Sor Agata indugiò un momento a rispondere. Fu presso a dire a quel noioso che andasse con Dio, come si fa ad un pezzente che vi secca domandandovi l'elemosina; ma ebbe la generosità di non farlo; prese con isgarbo la lettera che Vanardi le porgeva e ne lesse l'indirizzo.
—Ah, ah! la scrive ancora a suo zio il droghiere… diss'ella con impertinente famigliarità: un altro foglio di carta sciupato… Bene; quando mi sarà di comodo manderò colà Giacomo.
—Se volesse aver la compiacenza di mandarlo il più presto possibile: osò balbettare il povero inquilino.
Ma la fiera portinaia lo fulminò con uno sguardo corrucciato che lo indusse subitamente al silenzio.

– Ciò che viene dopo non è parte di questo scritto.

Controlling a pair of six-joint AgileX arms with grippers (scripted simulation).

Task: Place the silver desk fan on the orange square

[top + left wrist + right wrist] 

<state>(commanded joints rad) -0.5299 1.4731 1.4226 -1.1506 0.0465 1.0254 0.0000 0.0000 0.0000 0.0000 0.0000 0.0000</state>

—Lo manderò quando si potrà: disse sor Agata con accento imponente. Spero bene che ella non vorrà che per gusto di lei si trascuri ciò che abbiam da fare!
Antonio protestò con una mimica piena di umiltà, ed uscì colla rassegnazione di chi non ha danari da pagare in altri lo zelo, l'interesse, nè anco la cortesia—perchè tutto si paga in questo mondo.
Entrò quindi nella farmacia.
Il farmacista leggeva il suo giornale seduto presso il braciere coperto da una gran campana di latta gialla traforata intorno a ghirigori, gli occhiali sulla punta acuminata del lungo naso, il solito berretto a lunga visiera in capo. Due garzoni si annoiavano colle mani in tasca ad aspettar gli avventori. Un uomo di servizio pestava nella retrobottega in un mortaio d'ottone che mandava il più assordante ed il più irritante rumore del mondo.